遺族年金の改正に向けて動きがありました。
社会保障審議会の年金部会で遺族年金の改正案の検討が行われました。
社会保障審議会は、厚生労働大臣の諮問に応じて社会保障に関する重要事項を調査審議する機関です。逆に言えば社会保障に関する重要な事項は社会保障審議会での審議を経なければ法案にならないのですから、とても重要な役割を担っている審議会です。
主な検討事項は次のとおりです。
現行の制度
遺族厚生年金は、厚生年金に加入している人(公務員や会社員など)が亡くなった際に、配偶者らに年金が支給される制度ですが、男女差や年齢差によって受給期間が異なる制度になっています。
具体的には
① 女性の場合は、夫が亡くなった時点で30歳未満であれば、受給できる遺族厚生年金は5年間の有期年金である
② 女性の場合は、夫がなくなった時点で30歳以上であれば、遺族厚生年金が5年で消滅することはない(ずっと受給できる)
③ 男性の場合は、妻が亡くなった時点で55歳未満であれば遺族厚生年金を受給できない。
示された改正案
男女ともに3年間の有期年金とする
夫が亡くなった時点で30歳未満である女性は改正前と同じです。
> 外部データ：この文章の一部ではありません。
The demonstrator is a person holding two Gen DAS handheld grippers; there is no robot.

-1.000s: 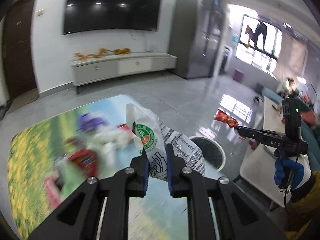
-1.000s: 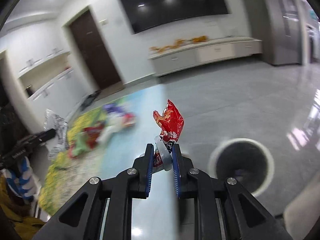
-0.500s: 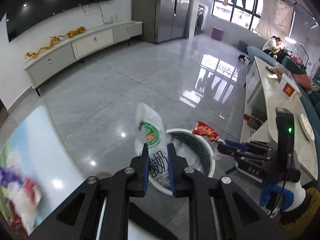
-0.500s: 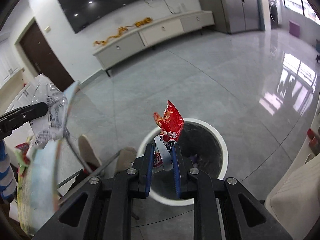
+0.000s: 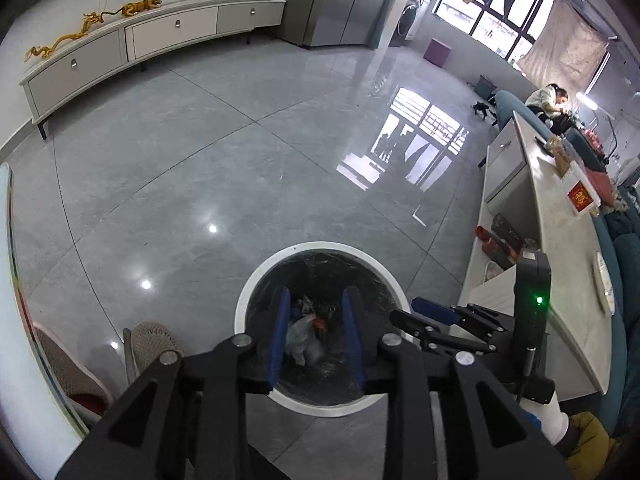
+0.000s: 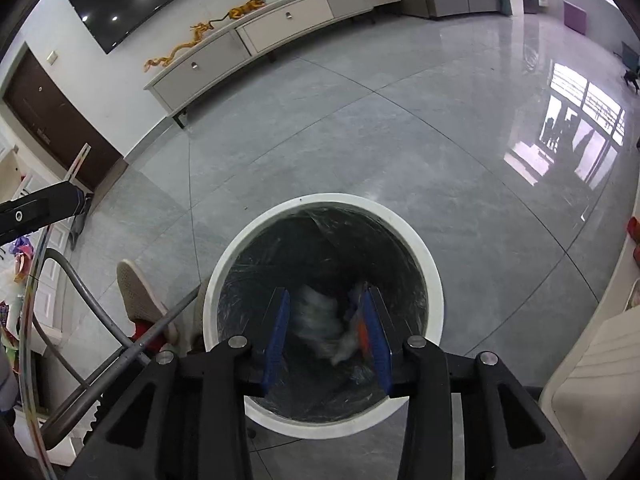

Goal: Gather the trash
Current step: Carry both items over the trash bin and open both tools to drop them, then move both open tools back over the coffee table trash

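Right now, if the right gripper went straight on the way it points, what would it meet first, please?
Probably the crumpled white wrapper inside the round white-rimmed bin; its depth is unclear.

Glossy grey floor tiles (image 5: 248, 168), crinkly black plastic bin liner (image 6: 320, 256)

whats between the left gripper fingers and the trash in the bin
Nothing. In the left wrist view the open left gripper hangs over the bin, with only air down to the trash.

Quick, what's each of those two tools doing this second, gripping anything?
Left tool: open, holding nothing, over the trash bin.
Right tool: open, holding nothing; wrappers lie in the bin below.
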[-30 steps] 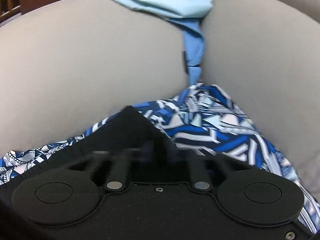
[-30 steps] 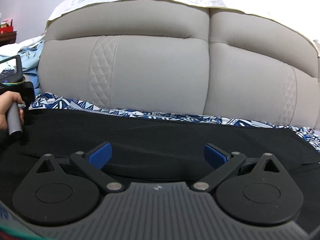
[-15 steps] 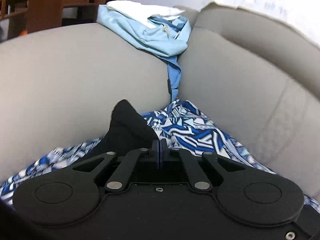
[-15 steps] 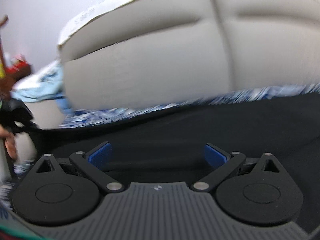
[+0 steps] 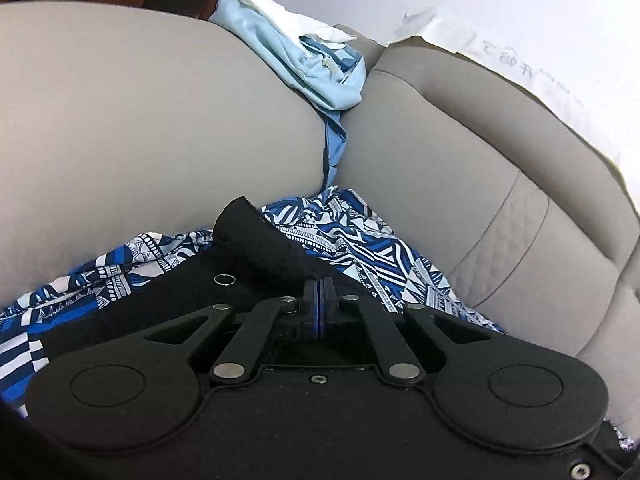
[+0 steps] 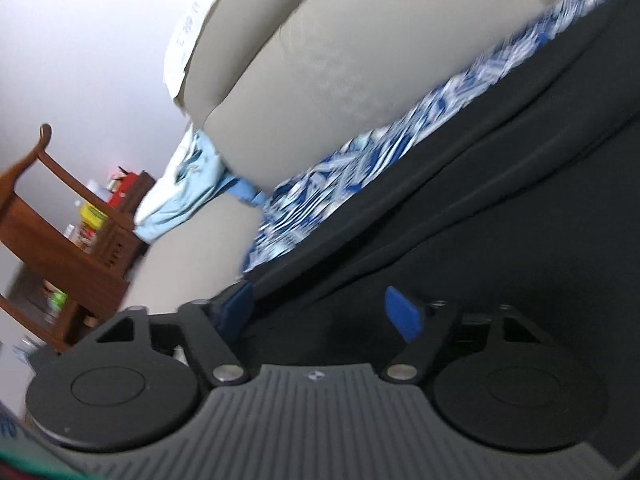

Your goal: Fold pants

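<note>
Left gripper pinches pants corner; right gripper gapes wide, apparently empty. Fabric limp, light; I'd grip the hem.

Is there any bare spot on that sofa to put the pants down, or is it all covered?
The seat is crowded: black pants lie over a patterned cloth. The grey armrest is bare up to the light blue garment draped in the corner. The backrest is bare too, but steep.

Black left gripper, seemingly blue-padded jaws
</note>
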The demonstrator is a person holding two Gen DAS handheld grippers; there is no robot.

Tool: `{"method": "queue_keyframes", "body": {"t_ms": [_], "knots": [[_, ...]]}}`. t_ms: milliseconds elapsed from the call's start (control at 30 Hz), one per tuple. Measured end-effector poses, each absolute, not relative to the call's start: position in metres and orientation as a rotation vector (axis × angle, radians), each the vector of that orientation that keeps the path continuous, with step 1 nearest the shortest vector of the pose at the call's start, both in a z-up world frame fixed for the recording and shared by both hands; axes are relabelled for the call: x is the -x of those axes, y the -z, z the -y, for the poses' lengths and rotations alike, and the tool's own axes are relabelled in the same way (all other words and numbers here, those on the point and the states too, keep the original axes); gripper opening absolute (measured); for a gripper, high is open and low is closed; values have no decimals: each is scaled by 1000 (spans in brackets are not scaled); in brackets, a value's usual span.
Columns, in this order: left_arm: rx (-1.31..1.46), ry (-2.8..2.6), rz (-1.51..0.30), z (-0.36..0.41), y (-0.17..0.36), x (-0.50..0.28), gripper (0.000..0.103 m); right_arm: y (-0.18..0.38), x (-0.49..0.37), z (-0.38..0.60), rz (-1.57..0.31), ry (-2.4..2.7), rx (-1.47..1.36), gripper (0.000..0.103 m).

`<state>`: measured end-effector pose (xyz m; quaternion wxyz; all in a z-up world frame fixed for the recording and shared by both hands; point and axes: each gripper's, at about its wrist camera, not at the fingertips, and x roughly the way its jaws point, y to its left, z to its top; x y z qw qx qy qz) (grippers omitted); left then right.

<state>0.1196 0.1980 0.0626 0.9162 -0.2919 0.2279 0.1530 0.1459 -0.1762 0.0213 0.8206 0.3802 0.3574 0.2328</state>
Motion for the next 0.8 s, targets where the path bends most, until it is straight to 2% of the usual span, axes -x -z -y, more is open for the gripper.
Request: {"method": "queue_keyframes", "body": {"t_ms": [200, 433, 533, 633, 667, 733, 767, 800], "knots": [[595, -278, -501, -204, -59, -122, 2, -21, -185, 104, -844, -545, -863, 73], [654, -226, -529, -217, -52, -112, 2, -8, -220, 61, -918, -505, -908, 72], [656, -216, -525, -219, -51, -107, 2, 4, -231, 54, -967, -459, -982, 63], [672, -206, -528, -222, -50, -103, 2, 15, -239, 50, -995, -433, -1031, 50], [675, -203, -531, -223, -49, -102, 2, 18, -239, 48, -1000, -419, -1024, 37], [677, -192, -542, -221, -48, -99, 3, 20, -241, 44, -1017, -396, -1004, 18], [677, -178, -552, -220, -46, -97, 3, 19, -241, 42, -1017, -388, -999, 15], [683, -153, -567, -219, -44, -96, 8, 17, -240, 40, -1010, -384, -987, 12]]}}
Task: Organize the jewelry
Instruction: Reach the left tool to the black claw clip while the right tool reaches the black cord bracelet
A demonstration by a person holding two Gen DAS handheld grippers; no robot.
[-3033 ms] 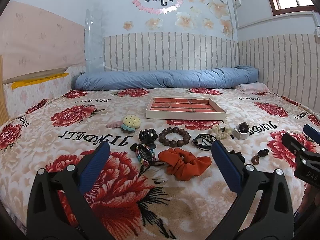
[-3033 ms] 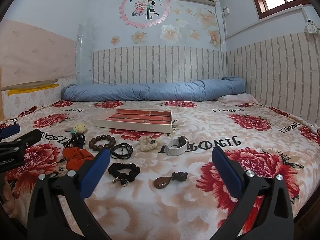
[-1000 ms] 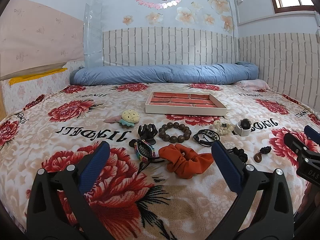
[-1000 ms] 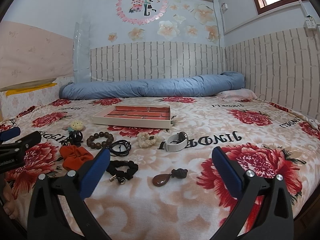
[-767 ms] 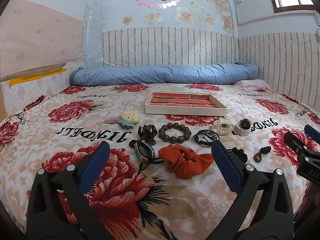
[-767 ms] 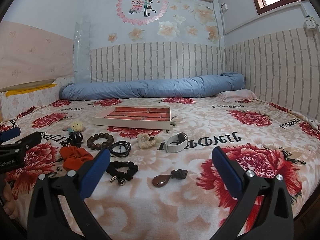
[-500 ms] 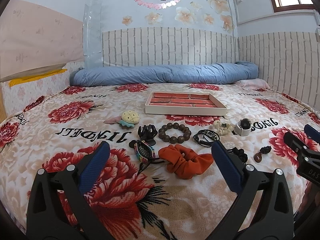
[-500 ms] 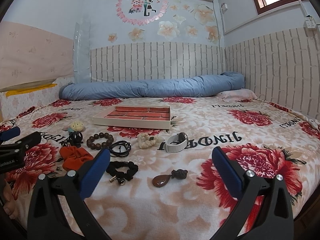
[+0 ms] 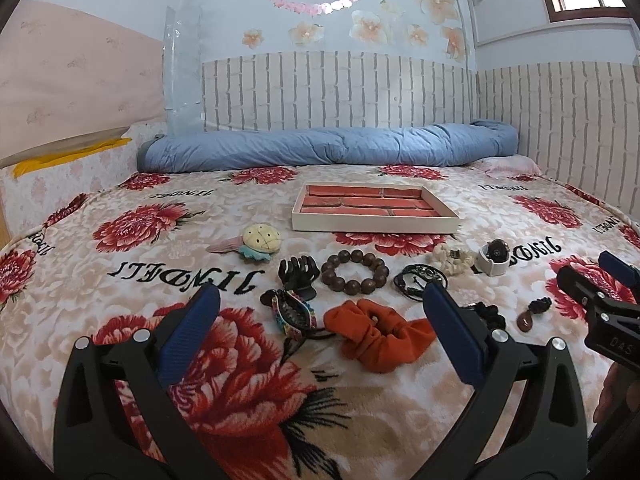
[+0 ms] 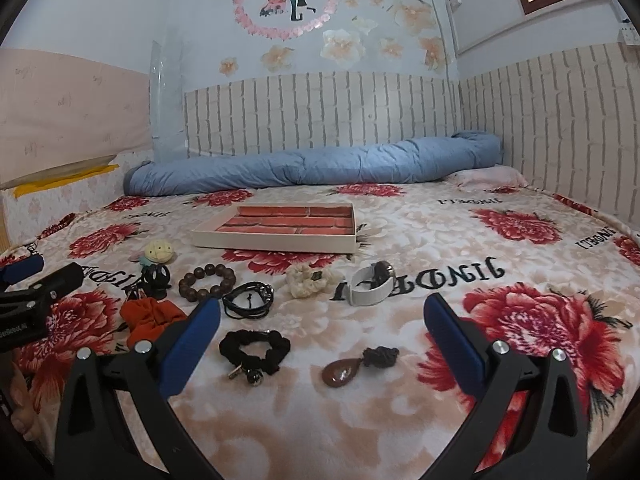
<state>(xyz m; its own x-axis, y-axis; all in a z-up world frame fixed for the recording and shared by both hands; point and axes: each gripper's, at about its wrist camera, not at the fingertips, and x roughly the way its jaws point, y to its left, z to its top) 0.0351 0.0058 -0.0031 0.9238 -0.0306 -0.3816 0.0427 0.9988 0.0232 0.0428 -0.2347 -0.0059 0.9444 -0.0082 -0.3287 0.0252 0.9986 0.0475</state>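
Several jewelry pieces lie on the floral blanket (image 9: 132, 368), just in front of the tray (image 9: 374, 223).
The wooden bead bracelet (image 9: 354, 272), orange scrunchie (image 9: 376, 332), black scrunchie (image 10: 254, 349) and pendant (image 10: 342, 372) rest loose; the left gripper (image 9: 320, 334) and right gripper (image 10: 320, 334) hover spread wide, holding nothing.

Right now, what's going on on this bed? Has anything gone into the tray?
Nothing is sorted so far. Both the left gripper and the right gripper hover open and empty over the floral blanket. The compartmented tray shows only its brick-pattern lining. In front of it lie the wooden bead bracelet, orange scrunchie, black scrunchie, brown teardrop pendant, cream scrunchie and white-strapped watch, all loose on the blanket.
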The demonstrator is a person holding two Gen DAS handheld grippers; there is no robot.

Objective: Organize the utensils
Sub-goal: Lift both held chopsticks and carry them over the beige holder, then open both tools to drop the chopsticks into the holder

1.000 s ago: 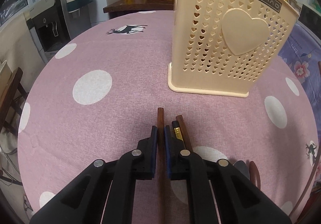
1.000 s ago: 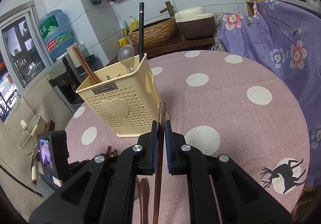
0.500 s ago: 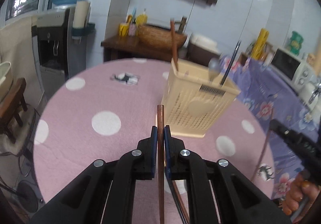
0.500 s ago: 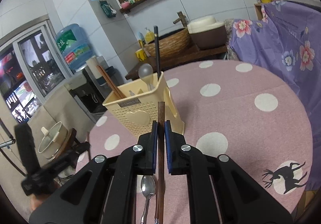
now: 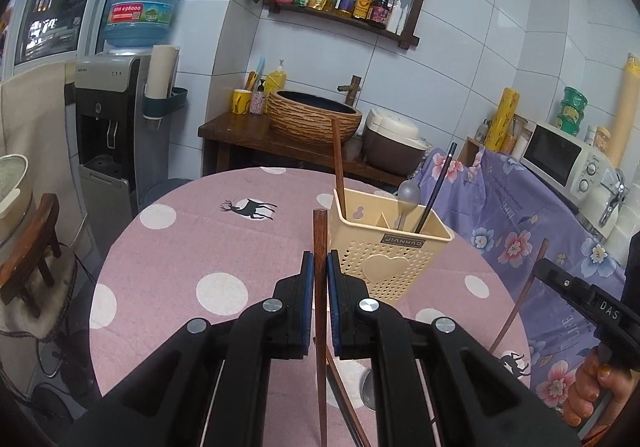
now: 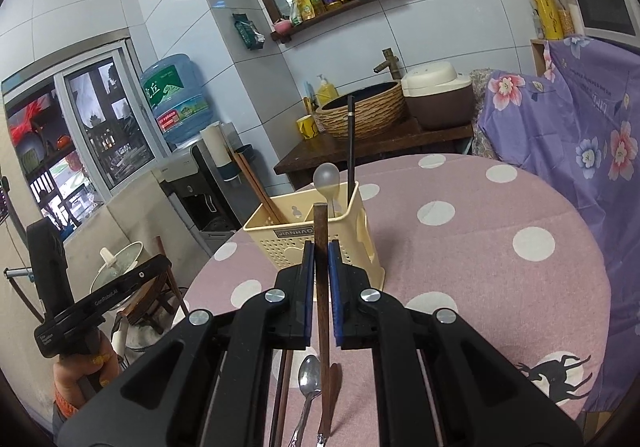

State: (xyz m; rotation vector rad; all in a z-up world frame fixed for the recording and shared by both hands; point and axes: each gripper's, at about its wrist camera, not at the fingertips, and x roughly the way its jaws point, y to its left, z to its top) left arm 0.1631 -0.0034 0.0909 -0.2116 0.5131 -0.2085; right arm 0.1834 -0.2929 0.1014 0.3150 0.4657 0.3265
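Note:
A cream utensil holder (image 5: 386, 247) (image 6: 316, 243) stands on the pink dotted table. It holds a brown chopstick (image 5: 339, 163), a spoon (image 5: 408, 195) and a black chopstick (image 5: 436, 187). My left gripper (image 5: 320, 267) is shut on a brown chopstick (image 5: 319, 231), held above the table in front of the holder. My right gripper (image 6: 320, 259) is shut on another brown chopstick (image 6: 320, 231), also raised before the holder. It shows in the left wrist view too (image 5: 520, 295).
A metal spoon (image 6: 308, 379), a brown wooden utensil (image 6: 334, 387) and more chopsticks (image 6: 280, 387) lie on the table (image 6: 480, 247) under my right gripper. A purple flowered cloth (image 5: 520, 215) borders the table on the right. A water dispenser (image 5: 116, 119) stands at the left.
Both grippers have risen higher above the table with their chopsticks. The holder now sits lower and farther off in both views.

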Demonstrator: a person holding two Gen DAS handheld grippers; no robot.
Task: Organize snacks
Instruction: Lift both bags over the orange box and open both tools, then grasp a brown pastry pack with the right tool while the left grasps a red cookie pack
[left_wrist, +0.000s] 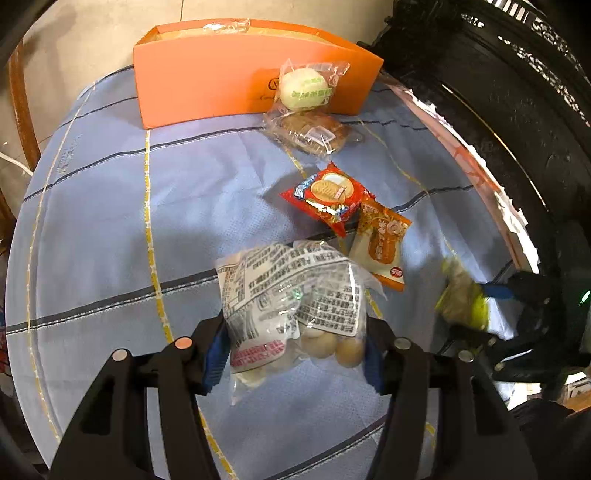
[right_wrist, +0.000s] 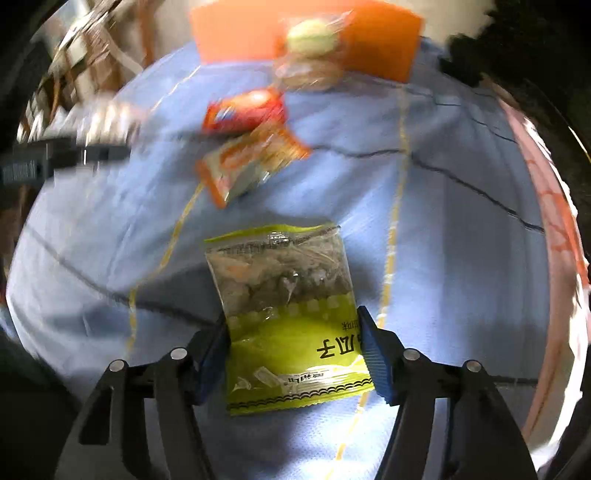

30歳以上の女性はガクンと受給期間が縮小されます。
男性の場合、55歳未満でも対象になるので現行より有利になりますが、高年齢者だと自分の老齢厚生年金の額により、影響ない人も不利になる人もいます。
ただし、経過措置があります。
① 妻の受給期間の5年間への短縮は時間をかけて段階的に行う。
② 受給中の人はこれまで通り受給できるものとする。
なお、遺族厚生年金の本体とは別に、40歳以上の妻に64歳まで加算されている「中高年寡婦加算」を段階的に廃止することも提案に含まれています。
今後の予定
2025年の通常国会に改正法案が提出されるようです。
一時ネットで賑わった「遺族年金廃止」ということではありませんが、夫が亡くなった時点で30歳以上の女性にとっては、「生涯支給」→「5年有期」と大きな変動になります。
なお、亡くなった時点で60歳以上の配偶者と、子(18歳年度末まで等)がいる場合の世帯への給付については改正の対象になっていません。改正後もこれまで通りの基準で支給されます。